━━━ Records provided ━━━

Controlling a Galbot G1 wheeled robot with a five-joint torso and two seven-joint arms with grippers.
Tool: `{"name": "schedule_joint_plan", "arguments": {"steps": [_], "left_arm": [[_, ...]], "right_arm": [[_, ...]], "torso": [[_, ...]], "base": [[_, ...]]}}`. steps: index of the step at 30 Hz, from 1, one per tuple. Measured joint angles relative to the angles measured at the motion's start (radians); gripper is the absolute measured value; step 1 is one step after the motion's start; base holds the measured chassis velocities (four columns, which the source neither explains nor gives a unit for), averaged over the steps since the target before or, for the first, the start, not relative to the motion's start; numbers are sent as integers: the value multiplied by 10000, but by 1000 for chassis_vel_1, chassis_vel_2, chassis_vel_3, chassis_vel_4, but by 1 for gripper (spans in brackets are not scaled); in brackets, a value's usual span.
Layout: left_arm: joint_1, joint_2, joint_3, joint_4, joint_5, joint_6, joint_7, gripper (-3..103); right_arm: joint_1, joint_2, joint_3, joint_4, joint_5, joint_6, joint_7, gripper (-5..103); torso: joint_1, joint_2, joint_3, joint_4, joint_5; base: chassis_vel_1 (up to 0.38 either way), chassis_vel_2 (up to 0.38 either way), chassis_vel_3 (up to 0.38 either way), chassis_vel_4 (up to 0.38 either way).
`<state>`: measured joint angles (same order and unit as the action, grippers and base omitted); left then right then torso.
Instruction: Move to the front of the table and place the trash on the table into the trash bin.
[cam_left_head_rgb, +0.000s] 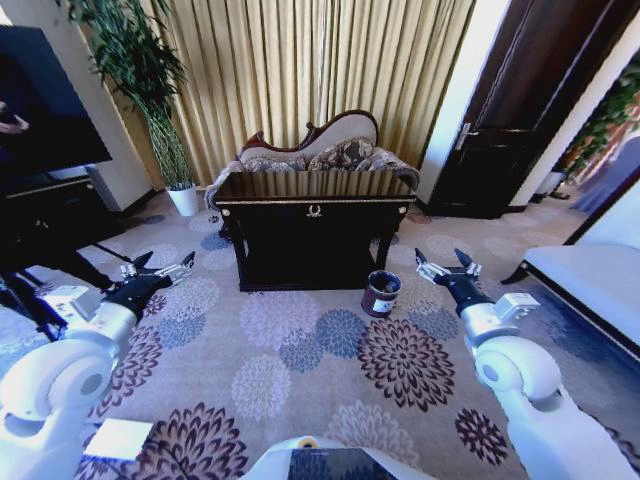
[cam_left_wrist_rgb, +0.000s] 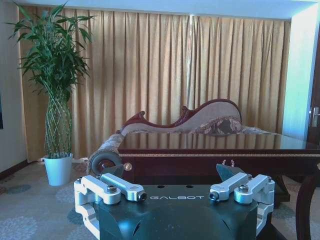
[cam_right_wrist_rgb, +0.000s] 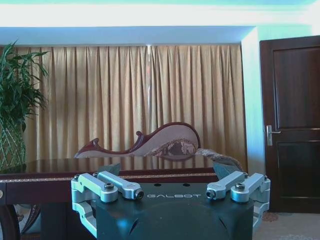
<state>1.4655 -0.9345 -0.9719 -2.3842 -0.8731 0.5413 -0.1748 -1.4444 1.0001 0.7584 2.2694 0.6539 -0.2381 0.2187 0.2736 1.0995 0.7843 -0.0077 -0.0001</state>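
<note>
Both grippers sit ahead of you, fingers spread, nothing held: left gripper (cam_left_head_rgb: 158, 267) at left over carpet, right gripper (cam_left_head_rgb: 446, 264) at right. Table (cam_left_head_rgb: 314, 186) stands well beyond and between them, w/ sofa behind. Trash bin (cam_left_head_rgb: 381, 293) on floor by table's front right leg, just left of right gripper. Can't make out trash on tabletop.

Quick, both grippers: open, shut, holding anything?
Left gripper: open, holding nothing, raised over the carpet short of the table.
Right gripper: open, holding nothing, raised near the trash bin.
</note>
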Motion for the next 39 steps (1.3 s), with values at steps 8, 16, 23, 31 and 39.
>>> {"name": "schedule_joint_plan", "arguments": {"steps": [8, 16, 23, 31, 39], "left_arm": [[26, -38, 32, -66, 14, -1, 9, 100], [41, -41, 6, -131, -26, -70, 7, 100], [57, -55, -14, -183, -56, -74, 6, 100], [128, -82, -87, -197, -57, -88, 5, 100], [140, -97, -71, -197, -54, -119, 5, 100]], "right_arm": [[-9, 103, -127, -127, -134, 151, -14, 100], [11, 138, -125, -191, -253, 151, -14, 100], [-45, 175, -105, -212, -345, 149, -10, 100], [-53, 169, -106, -219, -363, 144, -6, 100], [-110, 167, -89, -199, -368, 140, 0, 100]], "torso": [[8, -4, 4, 2, 4], [6, -2, 2, 4, -3], [6, -3, 2, 3, 0], [5, -3, 2, 3, -1], [5, -2, 2, 3, -1]], "base": [[51, -28, -49, 29], [0, 0, 0, 0], [0, 0, 0, 0], [0, 0, 0, 0], [0, 0, 0, 0]]}}
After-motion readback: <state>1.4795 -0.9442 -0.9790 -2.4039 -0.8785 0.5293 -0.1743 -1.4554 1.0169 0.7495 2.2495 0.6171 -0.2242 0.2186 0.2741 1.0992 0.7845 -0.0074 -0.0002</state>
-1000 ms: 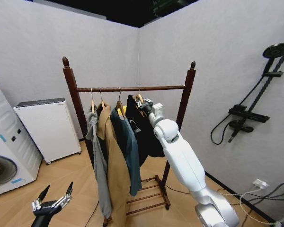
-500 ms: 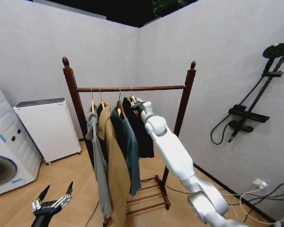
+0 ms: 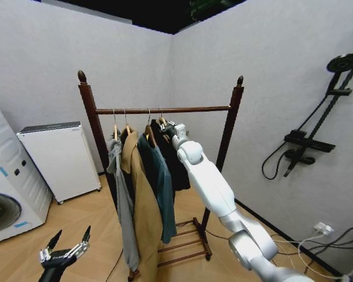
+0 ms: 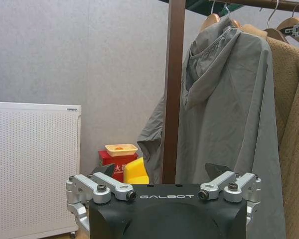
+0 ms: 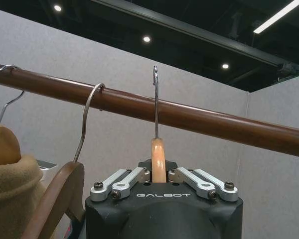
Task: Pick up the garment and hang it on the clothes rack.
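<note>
At the horizontal bar of the clothes rack (image 3: 165, 110), the right gripper (image 3: 168, 129) has its fingers shut on the neck of a light wooden hanger (image 5: 158, 162) that carries the garment (image 3: 172, 161), a black jacket-like top. In the right wrist view the hanger's metal hook (image 5: 155, 102) stands upright and crosses the bar, its tip rising above it; whether the hook bears on the bar or merely sits beside it, I cannot tell. By my judgement the pick-up is done and the hanging is nearly done: what is left is to settle the hook fully on the bar and let go.

Seen from the head camera, the garment hangs at about 3 o'clock from the teal-blue shirt (image 3: 159, 182), just beside it, with the tan coat (image 3: 142, 205) and the grey hoodie (image 3: 120, 194) farther toward 9 o'clock on their own hangers.

Low at 7 o'clock in the head view, the left gripper (image 3: 63, 254) waits with fingers spread wide and nothing between them.

As for containers, the left wrist view shows a shallow pale tray (image 4: 121, 149) resting on a red box (image 4: 111, 162) beside a yellow block (image 4: 136, 172); something orange seems to lie in the tray, too small to name.
</note>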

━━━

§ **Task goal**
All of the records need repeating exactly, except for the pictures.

§ **Response box**
Controlling a Galbot G1 wheeled robot with a five-joint torso and two seven-joint arms with grippers.
Tool: `{"name": "schedule_joint_plan", "arguments": {"steps": [_], "left_arm": [[_, ...]], "right_arm": [[_, ...]], "torso": [[_, ...]], "base": [[_, ...]]}}`. steps: index of the step at 30 Hz, from 1, one per tuple. Measured joint angles relative to the angles measured at the motion's start (radians); gripper is the absolute measured value; step 1 is one step after the motion's start; base holds the measured chassis velocities (four columns, which the source neither explains nor gives a unit for), averaged over the steps since the target before or, for the first, the start, not relative to the motion's start; numbers are sent as integers: the value multiplied by 10000, but by 1000 for chassis_vel_1, chassis_vel_2, chassis_vel_3, chassis_vel_4, but by 1 for gripper (spans in brackets are not scaled); in brackets, a value's usual span.
Layout: left_arm: joint_1, joint_2, joint_3, joint_4, joint_5, joint_6, joint_7, gripper (-3..103); right_arm: joint_1, joint_2, joint_3, joint_4, joint_5, joint_6, joint_7, gripper (-5..103); torso: joint_1, joint_2, joint_3, joint_4, joint_5; base: chassis_vel_1 (up to 0.38 either way), chassis_vel_2 (up to 0.38 either way), chassis_vel_3 (up to 0.38 either way), chassis_vel_4 (up to 0.38 either way).
`<state>`: measured joint angles (same order and unit as the action, grippers and base omitted); left then right then torso.
Instruction: Move to the front of the table and place the trash on the table into the trash bin.
[cam_left_head_rgb, +0.000s] 
[cam_left_wrist_rgb, +0.000s] 
[cam_right_wrist_rgb, +0.000s] 
<state>1.4655 -0.9345 -0.9719 -2.3842 -0.8731 0.5413 -0.1748 -1.4444 1.0001 0.7584 2.2694 0.6539 -0.2381 0.2187 0.2736 1.0995 0.7843 -0.0077 -0.0001</state>
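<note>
Both grippers sit ahead of you, fingers spread, nothing held: left gripper (cam_left_head_rgb: 158, 267) at left over carpet, right gripper (cam_left_head_rgb: 446, 264) at right. Table (cam_left_head_rgb: 314, 186) stands well beyond and between them, w/ sofa behind. Trash bin (cam_left_head_rgb: 381, 293) on floor by table's front right leg, just left of right gripper. Can't make out trash on tabletop.

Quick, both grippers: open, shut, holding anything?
Left gripper: open, holding nothing, raised over the carpet short of the table.
Right gripper: open, holding nothing, raised near the trash bin.
</note>
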Motion for the next 39 steps (1.3 s), with values at steps 8, 16, 23, 31 and 39.
>>> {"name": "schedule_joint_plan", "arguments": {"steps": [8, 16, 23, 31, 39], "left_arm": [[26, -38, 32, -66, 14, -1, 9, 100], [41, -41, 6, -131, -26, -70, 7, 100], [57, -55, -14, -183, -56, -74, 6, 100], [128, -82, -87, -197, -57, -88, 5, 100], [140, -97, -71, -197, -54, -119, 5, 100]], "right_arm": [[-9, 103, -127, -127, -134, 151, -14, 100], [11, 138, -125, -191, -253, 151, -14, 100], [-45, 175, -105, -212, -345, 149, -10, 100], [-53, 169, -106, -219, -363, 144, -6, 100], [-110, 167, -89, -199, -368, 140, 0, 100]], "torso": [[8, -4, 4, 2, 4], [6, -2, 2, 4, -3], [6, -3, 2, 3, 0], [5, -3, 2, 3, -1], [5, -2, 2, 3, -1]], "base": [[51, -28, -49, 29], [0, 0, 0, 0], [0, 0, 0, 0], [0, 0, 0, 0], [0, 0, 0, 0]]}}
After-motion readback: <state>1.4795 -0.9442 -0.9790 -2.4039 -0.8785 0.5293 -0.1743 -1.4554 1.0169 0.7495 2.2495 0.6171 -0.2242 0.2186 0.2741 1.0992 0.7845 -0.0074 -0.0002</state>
-1000 ms: 
-500 ms: 
+0 ms: 
+0 ms: 
+0 ms: 
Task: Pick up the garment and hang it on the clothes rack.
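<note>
At the horizontal bar of the clothes rack (image 3: 165, 110), the right gripper (image 3: 168, 129) has its fingers shut on the neck of a light wooden hanger (image 5: 158, 162) that carries the garment (image 3: 172, 161), a black jacket-like top. In the right wrist view the hanger's metal hook (image 5: 155, 102) stands upright and crosses the bar, its tip rising above it; whether the hook bears on the bar or merely sits beside it, I cannot tell. By my judgement the pick-up is done and the hanging is nearly done: what is left is to settle the hook fully on the bar and let go.

Seen from the head camera, the garment hangs at about 3 o'clock from the teal-blue shirt (image 3: 159, 182), just beside it, with the tan coat (image 3: 142, 205) and the grey hoodie (image 3: 120, 194) farther toward 9 o'clock on their own hangers.

Low at 7 o'clock in the head view, the left gripper (image 3: 63, 254) waits with fingers spread wide and nothing between them.

As for containers, the left wrist view shows a shallow pale tray (image 4: 121, 149) resting on a red box (image 4: 111, 162) beside a yellow block (image 4: 136, 172); something orange seems to lie in the tray, too small to name.
</note>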

There is nothing else to this exercise.